MONTPELIER – An effort to reduce exhaust emissions from large trucks has morphed into an all-out ban on excessive idling by any vehicle.

A House energy committee this week is expected to approve a bill that would impose modest fines on motorists who their leave cars running in place for more than five minutes. While Administration officials have reserved judgment until they see the final language, the bill, which carves out numerous exceptions for the trucking industry, has met with almost no opposition from trade groups that would be most affected by the ban.

Rep. Tony Klein, the East Montpelier Democrat who chairs the House Committee on Natural Resources and Energy, calls the proposed legislation an environmental-protection bill that would tamp down unnecessary greenhouse-gas emissions.

"In addition to putting more emphasis on public transportation, we have to begin getting down to individual responsibility and realize that every one of us contribute – and a lot of it unnecessarily – to increasing our carbon footprint," Klein says.

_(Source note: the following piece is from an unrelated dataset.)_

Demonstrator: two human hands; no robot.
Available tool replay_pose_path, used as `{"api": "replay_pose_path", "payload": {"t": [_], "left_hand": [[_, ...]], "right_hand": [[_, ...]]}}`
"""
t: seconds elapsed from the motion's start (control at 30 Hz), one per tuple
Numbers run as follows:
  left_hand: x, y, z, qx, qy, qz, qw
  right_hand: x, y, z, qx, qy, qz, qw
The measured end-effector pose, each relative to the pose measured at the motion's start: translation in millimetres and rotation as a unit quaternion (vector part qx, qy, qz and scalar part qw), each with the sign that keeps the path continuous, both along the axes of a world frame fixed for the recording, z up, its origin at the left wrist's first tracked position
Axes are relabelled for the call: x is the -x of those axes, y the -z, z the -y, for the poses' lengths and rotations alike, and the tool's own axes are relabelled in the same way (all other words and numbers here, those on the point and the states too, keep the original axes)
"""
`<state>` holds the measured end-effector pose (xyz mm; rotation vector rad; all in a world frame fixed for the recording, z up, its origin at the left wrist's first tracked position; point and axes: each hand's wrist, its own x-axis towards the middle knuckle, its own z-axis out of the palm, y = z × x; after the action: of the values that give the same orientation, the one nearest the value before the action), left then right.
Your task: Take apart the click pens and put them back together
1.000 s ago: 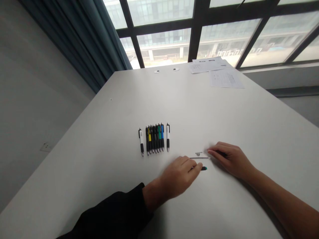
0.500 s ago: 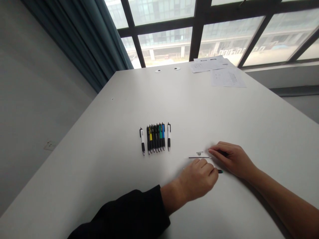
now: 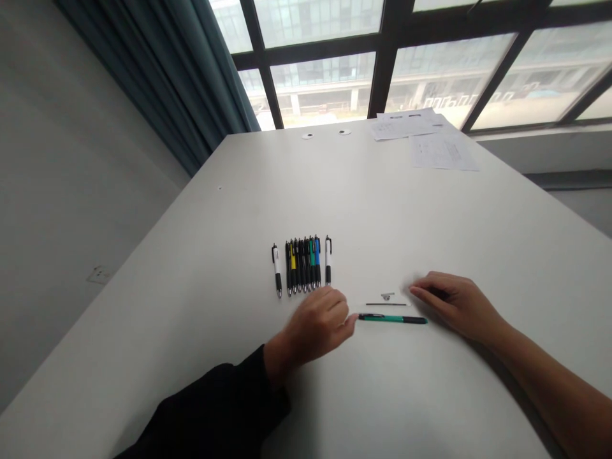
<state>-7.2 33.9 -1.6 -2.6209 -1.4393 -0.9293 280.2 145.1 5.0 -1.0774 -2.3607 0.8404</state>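
The green pen [image 3: 393,318] lies flat on the white desk [image 3: 430,210], crosswise between the two hands, with a thin refill rod [image 3: 387,304] and a small spring [image 3: 386,296] just beyond it. The left hand [image 3: 315,328] is loosely curled with its fingers [image 3: 348,323] at the pen's near end, grasping nothing, and the right hand [image 3: 456,305] rests relaxed and empty by the other end. It looks light, stiff and smooth, likely to roll, so a pinch at mid-barrel seems best.

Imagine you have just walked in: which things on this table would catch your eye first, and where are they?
A tidy row of pens lies mid-table, black, yellow, green, blue and white. Nearer, a green pen lies crosswise between the left hand and the right hand, with a thin refill just behind it. Loose papers lie at the far edge by the window.
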Motion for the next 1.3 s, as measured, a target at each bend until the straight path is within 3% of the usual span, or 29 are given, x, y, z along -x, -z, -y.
{"api": "replay_pose_path", "payload": {"t": [0.17,0.53,0.8,1.0,1.17,1.3], "left_hand": [[31,5.9,25,0.026,-0.02,0.0,0.999],[30,2.8,28,0.061,-0.035,-0.017,0.997],[9,2.9,22,0.026,0.005,-0.061,0.998],[-20,0.1,3,-0.03,0.021,-0.096,0.995],[-43,-2.9,-9,0.005,0.036,-0.164,0.986],[-43,-4.8,-5,0.034,0.031,-0.172,0.984]], "right_hand": [[1,-0.8,2,0.015,-0.056,0.007,0.998],[2,-3.3,3,0.014,-0.065,0.004,0.998],[5,-2.3,5,0.022,-0.086,0.017,0.996],[5,-2.3,7,0.01,-0.1,0.042,0.994],[5,-5.0,7,0.011,-0.118,0.048,0.992],[5,-6.4,8,0.014,-0.119,0.066,0.991]]}}
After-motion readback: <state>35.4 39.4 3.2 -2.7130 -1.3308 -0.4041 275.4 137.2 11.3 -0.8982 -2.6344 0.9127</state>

The bill initially focused only on trucks heavier than 10,000 pounds. Testimony from special interests affected by the idling ban, however, compelled lawmakers to broaden the effort.

"If we have to do it, why doesn't everybody else have to play by the same rules?" asked Ed Larson, head of the Vermont Forest Products Association, a trade group whose membership includes truckers moving lumber.

"The committee thought, 'they're absolutely right'" Klein says. "If we write this in the correct manner, there no reason we shouldn't expand this to cars as well."

Larson says his organization won't fight the bill, provided it retains the numerous exemptions for cold-weather idling and other caveats that protect heavy vehicles – like fuel or utility trucks – that need the engine running to operate pumps, bucket loaders or other equipment.

Ed Miller, who represents the Vermont Truck and Bus Association, says many of his group's members – largely in the interest of energy savings – have already voluntarily instituted their own idling policies. The exemptions contained in the bill, he says, have allowed his group to offer its explicit support for the bill.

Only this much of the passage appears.